Oui, au nom de tout cela, et parce que nous savons bien que nous sommes nombreux dans cet hémicycle, à gauche comme à droite, à être aux prises avec cette réalité, je rappelle que notre rôle n’est pas de ménager des conceptions intimes ancrées dans des théories des civilisations aux allures scientifiques contestables ou encore dans des certitudes cultuelles. Notre rôle de législateur est de forger le droit français dans un souci de justice et d’égalité.
 
S’unir solennellement à la mairie est un pas. La République ne peut priver quiconque de ce droit. La possibilité d’adopter induite par le mariage est brandie comme le signe d’une déchéance de notre société ou le présage d’une aventure dangereuse pour l’enfant. Pourtant, éduquer des enfants, donner de l’amour, transmettre un savoir, partager les nourritures intellectuelles acquises au cours d’une vie, élever en somme, et dans certains cas donner un sens à l’existence d’un enfant qui n’a pas eu sa première chance, n’est pas le domaine réservé d’un papa et d’une maman, idéalement unis pour toujours, aimants et aptes a priori. Rien ne le démontre. Le prôner ne suffit pas.
 
Dans la réalité, il peut arriver qu’un papa ou une maman soit absent et que le parent resté seul s’en sorte plutôt bien, ou alors qu’un papa et une maman échouent ensemble, ou encore que des parents hétérosexuels détruisent la vie d’un enfant. Il arrive aussi qu’une femme ait un enfant sans père ailleurs que dans la bible. Il peut enfin advenir qu’un couple homosexuel aime et accompagne un enfant jusqu’à ce qu’il vive pleinement sa propre existence.
 
Celui qui prétend établir un lien entre ces réalités contemporaines et la sexualité de chacun est un imposteur.
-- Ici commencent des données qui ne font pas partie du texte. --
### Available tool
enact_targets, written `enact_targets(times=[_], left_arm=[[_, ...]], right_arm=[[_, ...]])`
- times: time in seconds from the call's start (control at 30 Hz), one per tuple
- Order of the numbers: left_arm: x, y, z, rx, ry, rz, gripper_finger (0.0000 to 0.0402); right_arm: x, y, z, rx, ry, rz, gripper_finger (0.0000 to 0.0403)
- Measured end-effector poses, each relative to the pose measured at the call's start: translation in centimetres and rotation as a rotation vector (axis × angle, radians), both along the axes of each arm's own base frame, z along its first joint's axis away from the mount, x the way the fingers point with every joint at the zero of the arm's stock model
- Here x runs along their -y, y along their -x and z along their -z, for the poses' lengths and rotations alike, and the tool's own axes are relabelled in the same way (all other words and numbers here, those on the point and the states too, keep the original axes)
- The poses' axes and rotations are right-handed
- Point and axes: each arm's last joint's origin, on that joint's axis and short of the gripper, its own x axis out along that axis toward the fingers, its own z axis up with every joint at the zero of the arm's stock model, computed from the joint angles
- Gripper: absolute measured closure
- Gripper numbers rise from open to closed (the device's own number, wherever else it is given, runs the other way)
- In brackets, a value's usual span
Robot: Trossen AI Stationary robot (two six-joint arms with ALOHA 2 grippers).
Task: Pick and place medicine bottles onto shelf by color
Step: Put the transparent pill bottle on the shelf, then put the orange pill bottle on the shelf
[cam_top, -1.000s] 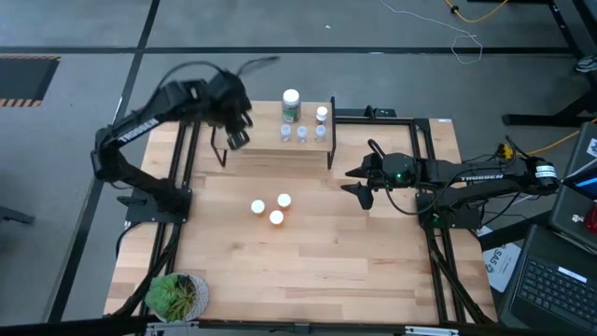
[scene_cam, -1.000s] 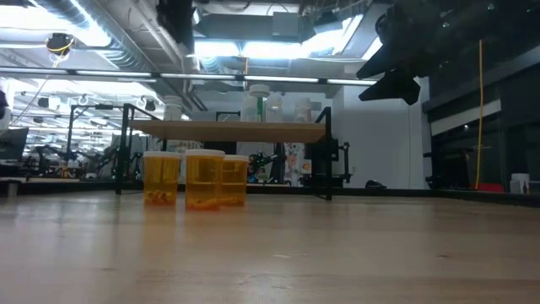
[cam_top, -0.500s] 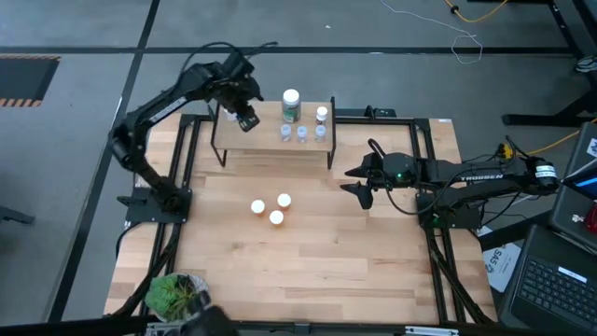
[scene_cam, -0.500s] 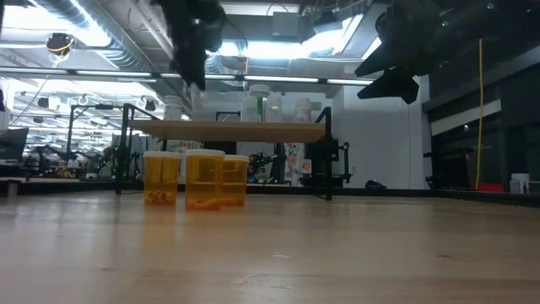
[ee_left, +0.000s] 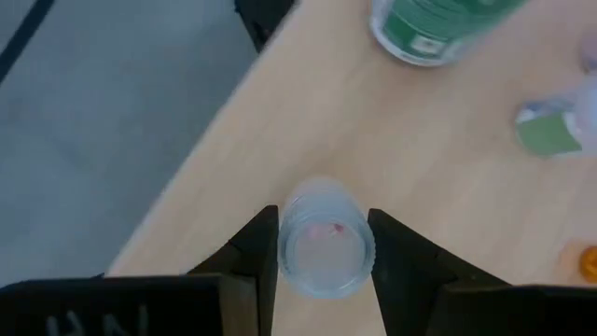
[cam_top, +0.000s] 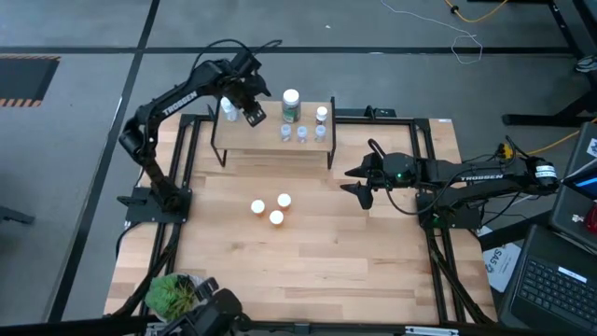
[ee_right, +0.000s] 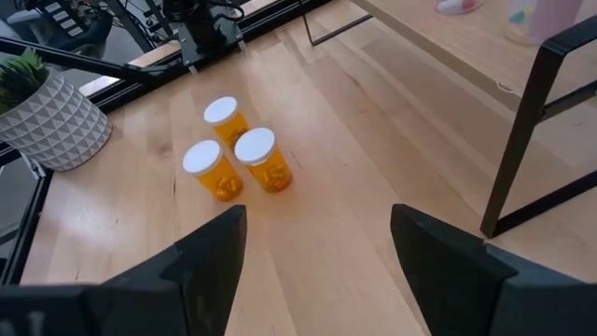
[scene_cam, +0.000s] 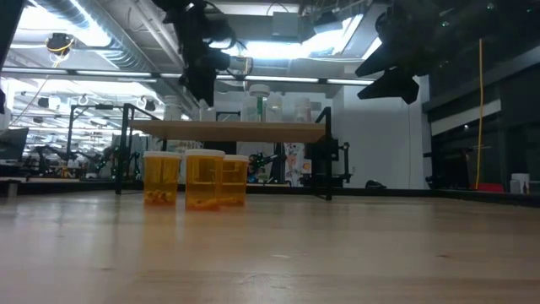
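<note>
Light-wood tabletop (cam_top: 308, 243), black-framed, on grey floor. Shelf (cam_top: 270, 145) at far edge: greenish bottle (cam_top: 291, 105), one white-capped bottle (cam_top: 322, 115), three tiny clear bottles (cam_top: 301, 133). Three orange bottles (cam_top: 270, 206) clustered mid-tabletop; right wrist view alone shows their white caps beside the potted plant (ee_right: 47, 112). Left hand (cam_top: 244, 105) over shelf's left end; only its wrist view shows it clamped on a clear bottle (ee_left: 326, 245). Right hand (cam_top: 359, 182) open, empty, above the tabletop beside the shelf.
</note>
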Motion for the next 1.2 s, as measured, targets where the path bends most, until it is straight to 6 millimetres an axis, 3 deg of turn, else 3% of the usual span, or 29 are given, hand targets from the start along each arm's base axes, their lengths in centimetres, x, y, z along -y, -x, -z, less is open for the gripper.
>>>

M. Bernard Roman. Très bien !

Mme Sylviane Alaux.

Dès lors, en vertu du principe que j’ai posé ici, les homosexuels ne sont pas moins aptes à faire famille que les moralistes qui prétendent en avoir la science.
 
Ce texte est un symbole républicain. Il dérange en affirmant une liberté, en restaurant l’égalité devant un droit, en convoquant notre sens de la fraternité. Et la France n’est pas en avance sur le sujet. Il est temps que la représentation nationale s’honore en adoptant ce texte qui incarne les grandes valeurs de notre devise républicaine : la liberté, l’égalité et la fraternité précisément. (Applaudissements sur les bancs du groupe SRC.)